Andrea Crotti wrote:
I think is simple but I can't get it to work as I wish.
Suppose I have a big application, my idea is that the running
script sets a global logging level and then all the imported modules
would act consequently.

In my codebase, however, unless I set the level for each of the loggers
I don't get the debug messages, not really sure why yet.

To check if I understood,
logging.getLogger() returns the root logger, and every other logger
should inherit its settings, is that correct?
Not really, if you use the classic way, your subloggers should be created an never configured. Their default behavior is to raise any log event to its parent. That way, all event logs end up being handled by the root logger.

What happens if there is another logging.getLogger() somewhere else
in the code after the initialization?

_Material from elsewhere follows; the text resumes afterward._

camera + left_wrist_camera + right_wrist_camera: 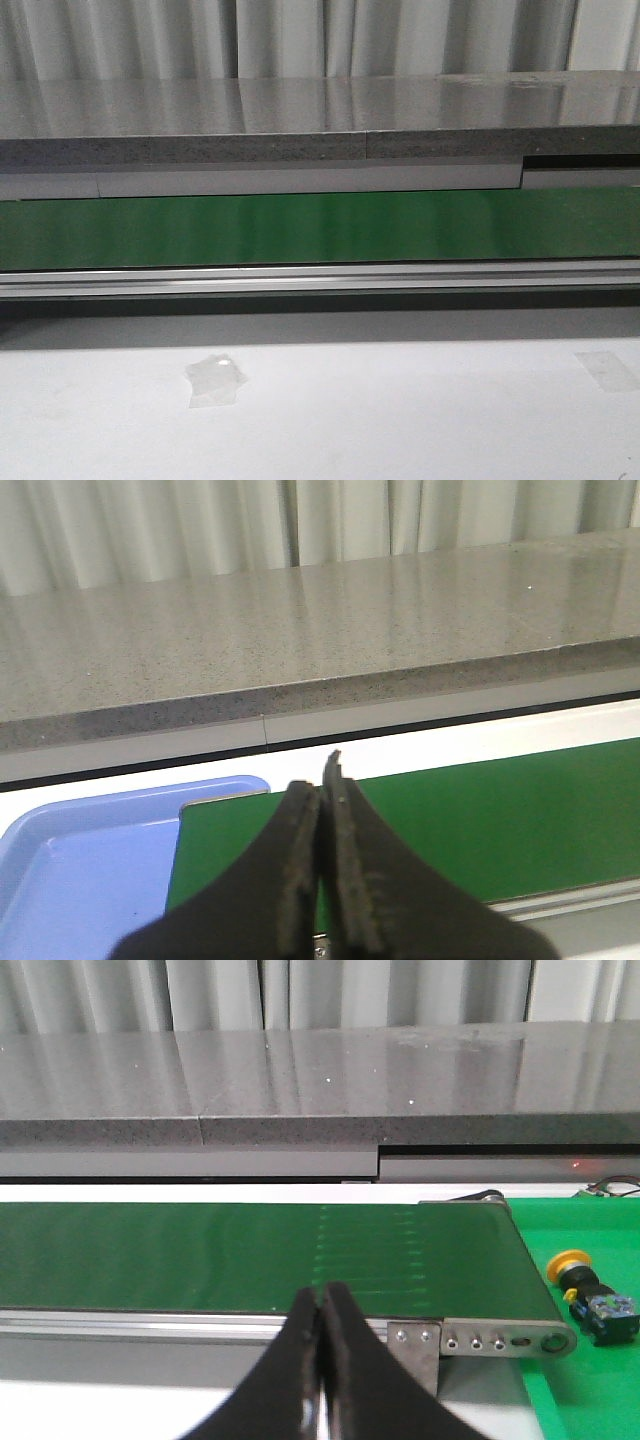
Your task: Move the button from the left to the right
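Note:
The button (588, 1290) lies on its side on a green mat (590, 1390) just past the right end of the conveyor belt (250, 1255). Its yellow-orange cap faces the belt and its black body points away. My right gripper (322, 1295) is shut with nothing between its fingers. It hovers in front of the belt's rail, well to the left of the button. My left gripper (322, 780) is also shut and empty, over the left end of the belt (480, 820). Neither gripper nor the button shows in the front view.
A blue tray (70, 870) sits beside the belt's left end. A long grey stone shelf (320, 120) runs behind the green belt (320, 230). An aluminium rail (320, 280) fronts the belt. Clear tape pieces (215, 380) lie on the white table.

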Robot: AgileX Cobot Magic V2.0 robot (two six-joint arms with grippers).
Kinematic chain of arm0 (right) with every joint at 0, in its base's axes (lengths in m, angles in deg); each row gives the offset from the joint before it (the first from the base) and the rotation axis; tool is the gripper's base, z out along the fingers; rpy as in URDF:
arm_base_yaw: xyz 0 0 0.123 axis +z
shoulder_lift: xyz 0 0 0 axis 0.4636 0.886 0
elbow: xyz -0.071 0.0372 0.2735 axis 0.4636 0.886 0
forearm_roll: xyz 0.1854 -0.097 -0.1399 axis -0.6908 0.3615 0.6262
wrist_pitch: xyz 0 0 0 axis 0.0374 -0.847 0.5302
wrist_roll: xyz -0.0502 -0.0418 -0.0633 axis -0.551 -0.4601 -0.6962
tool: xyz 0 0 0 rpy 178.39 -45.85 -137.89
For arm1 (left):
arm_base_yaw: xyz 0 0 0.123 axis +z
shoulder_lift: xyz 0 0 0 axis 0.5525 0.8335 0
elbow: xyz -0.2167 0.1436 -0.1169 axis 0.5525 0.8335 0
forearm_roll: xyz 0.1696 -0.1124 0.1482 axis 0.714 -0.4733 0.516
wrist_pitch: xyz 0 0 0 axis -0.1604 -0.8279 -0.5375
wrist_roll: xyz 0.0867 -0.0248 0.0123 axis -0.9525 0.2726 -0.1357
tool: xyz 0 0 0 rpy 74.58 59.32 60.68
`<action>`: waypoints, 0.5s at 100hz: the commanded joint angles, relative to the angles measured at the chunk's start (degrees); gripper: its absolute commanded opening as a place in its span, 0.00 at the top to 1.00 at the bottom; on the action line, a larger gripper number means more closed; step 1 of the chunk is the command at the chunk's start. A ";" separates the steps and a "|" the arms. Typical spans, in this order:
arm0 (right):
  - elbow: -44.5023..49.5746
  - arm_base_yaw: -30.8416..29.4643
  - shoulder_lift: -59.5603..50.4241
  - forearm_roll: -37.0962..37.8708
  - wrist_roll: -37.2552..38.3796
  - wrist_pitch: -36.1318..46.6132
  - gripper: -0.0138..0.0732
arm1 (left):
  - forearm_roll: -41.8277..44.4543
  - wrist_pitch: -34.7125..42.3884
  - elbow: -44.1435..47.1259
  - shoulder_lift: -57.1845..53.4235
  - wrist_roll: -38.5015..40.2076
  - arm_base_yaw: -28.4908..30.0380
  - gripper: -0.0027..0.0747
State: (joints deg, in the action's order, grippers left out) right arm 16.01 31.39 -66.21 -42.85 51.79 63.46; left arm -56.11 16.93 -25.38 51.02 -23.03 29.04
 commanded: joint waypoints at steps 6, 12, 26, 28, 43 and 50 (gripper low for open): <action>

Does that become the root logger
overriding the old one?
multiple calls to logging.getLogger() always return the very same root logger (the root one). Loggers are static objects handled by the loggin module, once a logger is created (identified by its name, the root logger's name is "") it will never be destroyed. Multiple call the getLogger(name) with the same name returns the same object.

Logger names are of the form "grandparent.parent.child"

The example below instead works as expected, so maybe is something
with my codebase...
your codebase which is ???

[snip some working code]

As a general advices
- try to never configure a child logger, you should only need to create one whithout setting its level nor its handler. A logger is responsible of raising log events, not handling them. The root logger is supposed to handle them. - Configure only the root logger and do it in the main function, and only there. Configuring means calling basicConfig, setting the level, adding a handler etc... everything except the creation.